Secondly, we introduce the MDP actions and governmental policies. The MDP actions $${a}_{t}\in {A}_{{s}_{t}}$$ in our model are the control variables of the government when trying to minimise the losses of the network (i.e. maximise the expected G in (11)). They correspond to injections of capital $${a}_{t}\to {{{{{{{\boldsymbol{\Delta }}}}}}}}{{{{{{{{\bf{J}}}}}}}}}^{{{{{{{{\bf{a}}}}}}}}}(t): \!\!=(\Delta {J}_{1}^{a}(t),\Delta {J}_{2}^{a}(t),\ldots,\Delta {J}_{N}^{a}(t))$$ increasing the government’s investments in the nodes (1, 2,…,N), affecting their total wealth and equity according to (4), whose updated (increased) values are denoted by

$${J}_{i}^{a}(t): \!\!={J}_{i}(t)+\Delta {J}_{i}^{a}(t),\quad {W}_{i}^{a}(t): \!\!={W}_{i}(t)+\Delta {J}_{i}^{a}(t)\quad {{{{{{{\rm{and}}}}}}}}\quad {E}_{i}^{a}(t): \!\!={E}_{i}(t)+\Delta {J}_{i}^{a}(t).$$
(12)

These additional resources on one hand, make the nodes more resilient, hence diminishing their updated probability of default $$P{D}_{i}^{a}$$ via (5), (6), namely

$$P{D}_{i}^{a}(t): \!\!\!=\max \{PDM({W}_{i}^{{a}}(t),\,{E}_{i}^{a}(t),\,{\mu }_{i},\,{\sigma }_{i}),\,PD{M}_{i}^{floor}\},$$
(13)

leading to (statistically) less defaults due to the updated default mechanism (recall (10)) given by

$${x}_{i}\, < \,{\Phi }_{1}^{-1}\left(P{D}_{i}^{a}(t)\right)\quad \ \iff \ \quad {\delta }_{i}^{a}(t)=1,$$
(14)

and consequently to an updated (statistically decreased) total impact

$${I}_{i}^{a}(t): \!\!=\mathop{\sum}\limits_{j\in {{{{{{{\mathcal{I}}}}}}}}\setminus \{i\}}{w}_{ij}{\delta }_{j}^{a}(t),\quad \,{{\mbox{for all}}}\,\,i\in {{{{{{{\mathcal{I}}}}}}}}.$$
(15)

On the other hand, these resources will be at risk in case of node i defaulting at time t, since the aforementioned (increased) cumulative investment $${J}_{i}^{a}$$ and total wealth $${W}_{i}^{a}$$ will both contribute towards an increased updated taxpayers’ overall loss $${L}_{i}^{a}$$ given via (7) by

$${L}_{i}^{a}(t): \!\!={\alpha }_{i}{W}_{i}^{a}(t)+LG{D}_{i}\,{J}_{i}^{a}(t).$$
(16)

Recalling that each action $${a}_{t}\in {A}_{{s}_{t}}$$ depends on the current state st at any time t, we denote the government policy by a function π(st) → at that indicates which action to take at each state. A policy that minimises the expected network losses is called optimal policy and is denoted by π*, while the action $${a}_{t}^{*}$$ returned by π* given a state st (i.e. $${\pi }_{*}({s}_{t})\to {a}_{t}^{*}$$) is then called the optimal action for that state.
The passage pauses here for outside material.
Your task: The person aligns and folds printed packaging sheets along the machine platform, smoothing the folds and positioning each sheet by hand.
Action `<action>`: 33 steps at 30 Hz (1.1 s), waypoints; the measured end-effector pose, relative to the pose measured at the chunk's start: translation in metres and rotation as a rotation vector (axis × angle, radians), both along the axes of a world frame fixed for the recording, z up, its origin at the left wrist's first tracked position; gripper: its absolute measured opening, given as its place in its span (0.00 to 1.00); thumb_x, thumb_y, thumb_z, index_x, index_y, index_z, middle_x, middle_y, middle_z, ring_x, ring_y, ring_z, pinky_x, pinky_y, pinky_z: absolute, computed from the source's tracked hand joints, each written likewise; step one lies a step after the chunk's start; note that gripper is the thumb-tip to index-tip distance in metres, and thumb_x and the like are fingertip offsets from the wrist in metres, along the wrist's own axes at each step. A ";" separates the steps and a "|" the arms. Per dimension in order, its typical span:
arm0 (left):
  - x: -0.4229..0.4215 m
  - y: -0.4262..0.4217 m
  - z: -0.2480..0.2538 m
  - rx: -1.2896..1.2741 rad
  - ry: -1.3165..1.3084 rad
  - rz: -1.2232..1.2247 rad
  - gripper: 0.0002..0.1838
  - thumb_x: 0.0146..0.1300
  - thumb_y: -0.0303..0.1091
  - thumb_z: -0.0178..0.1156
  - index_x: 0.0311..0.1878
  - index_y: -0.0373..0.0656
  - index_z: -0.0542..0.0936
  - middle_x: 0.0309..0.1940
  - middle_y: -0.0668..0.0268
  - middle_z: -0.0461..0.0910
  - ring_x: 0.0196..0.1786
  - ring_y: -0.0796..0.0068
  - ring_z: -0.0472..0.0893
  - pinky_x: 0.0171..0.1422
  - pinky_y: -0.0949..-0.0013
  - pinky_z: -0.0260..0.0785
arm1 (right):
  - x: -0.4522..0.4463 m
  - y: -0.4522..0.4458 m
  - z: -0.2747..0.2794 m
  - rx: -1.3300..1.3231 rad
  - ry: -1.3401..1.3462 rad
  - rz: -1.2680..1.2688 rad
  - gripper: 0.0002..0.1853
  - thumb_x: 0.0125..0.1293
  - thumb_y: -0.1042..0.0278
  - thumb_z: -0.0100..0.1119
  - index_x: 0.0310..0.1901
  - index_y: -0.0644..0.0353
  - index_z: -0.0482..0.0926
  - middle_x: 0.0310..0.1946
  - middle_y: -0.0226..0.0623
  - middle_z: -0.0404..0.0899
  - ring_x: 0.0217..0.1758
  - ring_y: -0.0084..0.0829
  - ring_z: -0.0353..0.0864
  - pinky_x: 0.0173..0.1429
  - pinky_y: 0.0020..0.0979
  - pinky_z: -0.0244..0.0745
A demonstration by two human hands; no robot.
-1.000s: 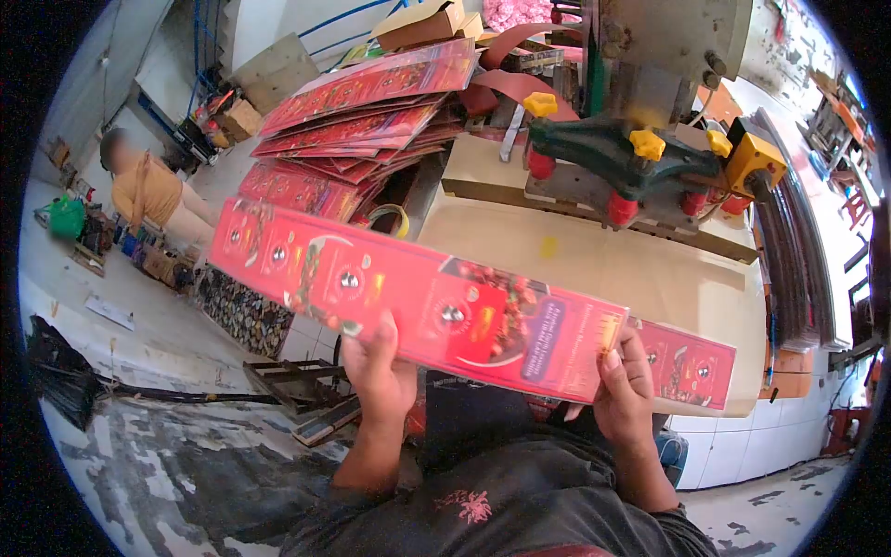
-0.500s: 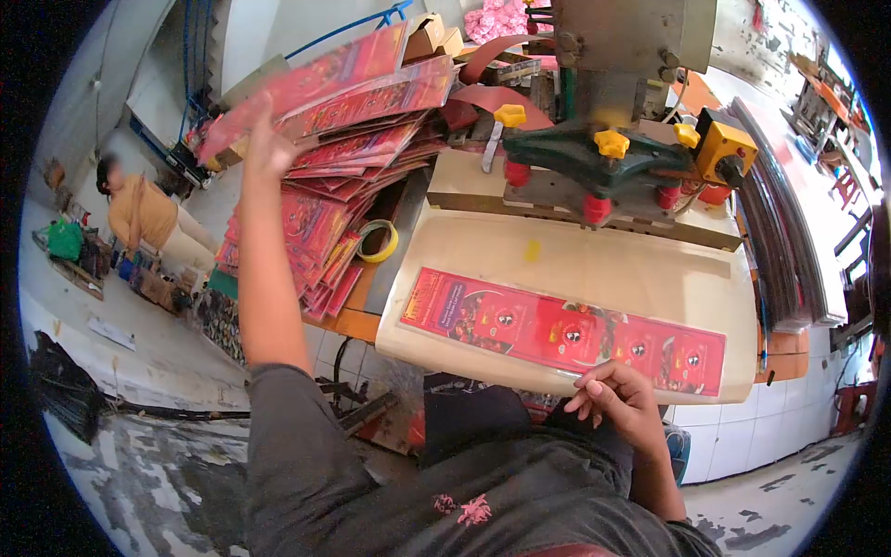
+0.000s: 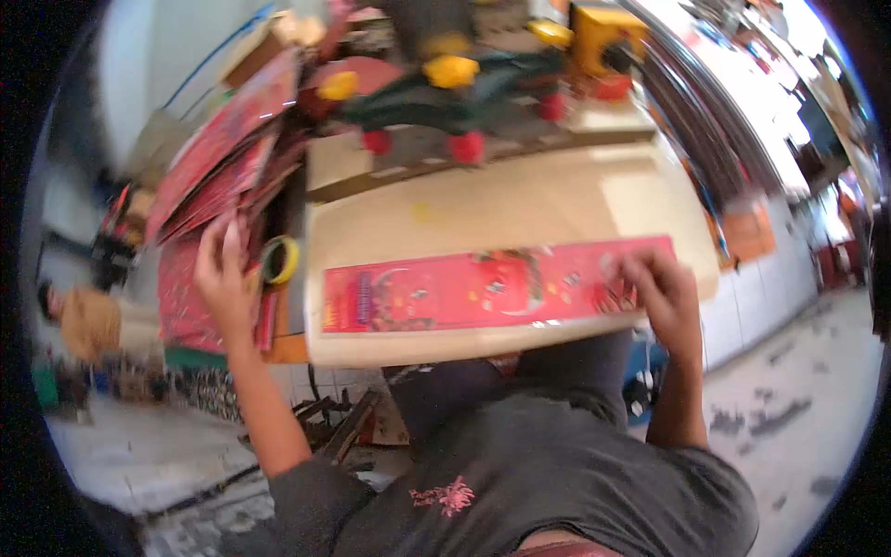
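My left hand [image 3: 223, 274] is beside the pile of red printed plastic sheets [image 3: 218, 176] on the left, fingers apart and nothing in them. In front of me a long red printed strip [image 3: 445, 288] with food pictures lies flat on the cream board [image 3: 371, 348] of a press. Over the strip's right end is my right hand [image 3: 666, 302], its fingers bent and somewhat apart. Blur hides whether the fingertips touch the strip.
The press head [image 3: 455, 102], with yellow knobs and red feet, stands behind the board. A yellow tape roll [image 3: 280, 260] sits between board and pile. A yellow control box [image 3: 608, 42] is at back right. A person [image 3: 90, 320] in a tan top is far left.
My left hand has let go of a red sheet on the pile and come down toward me. My right hand has moved from the board's front edge to the strip's right end. The view has shifted.
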State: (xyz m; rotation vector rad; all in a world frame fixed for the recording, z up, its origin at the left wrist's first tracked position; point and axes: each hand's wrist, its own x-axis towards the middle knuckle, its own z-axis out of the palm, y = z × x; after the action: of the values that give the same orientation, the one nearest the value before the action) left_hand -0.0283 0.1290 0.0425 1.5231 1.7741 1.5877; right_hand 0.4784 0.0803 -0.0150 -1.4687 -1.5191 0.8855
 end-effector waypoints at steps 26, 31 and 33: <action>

Note that, the model can easily incorporate also the nature of governmental equity injections (asking banks to repay debt, or invest in safer assets to hedge against future losses, or change their strategy in exchange for funding), that would eventually lead to updated $${\mu }_{i}^{a}(t)={\mu }_{i}(\Delta {J}_{i}^{a}(t))$$ and $${\sigma }_{i}^{a}(t)={\sigma }_{i}(\Delta {J}_{i}^{a}(t))$$ affecting only the resulting updated probability of default $$P{D}_{i}^{a}(t)$$ in (13), while the rest of our framework and methodology would remain intact.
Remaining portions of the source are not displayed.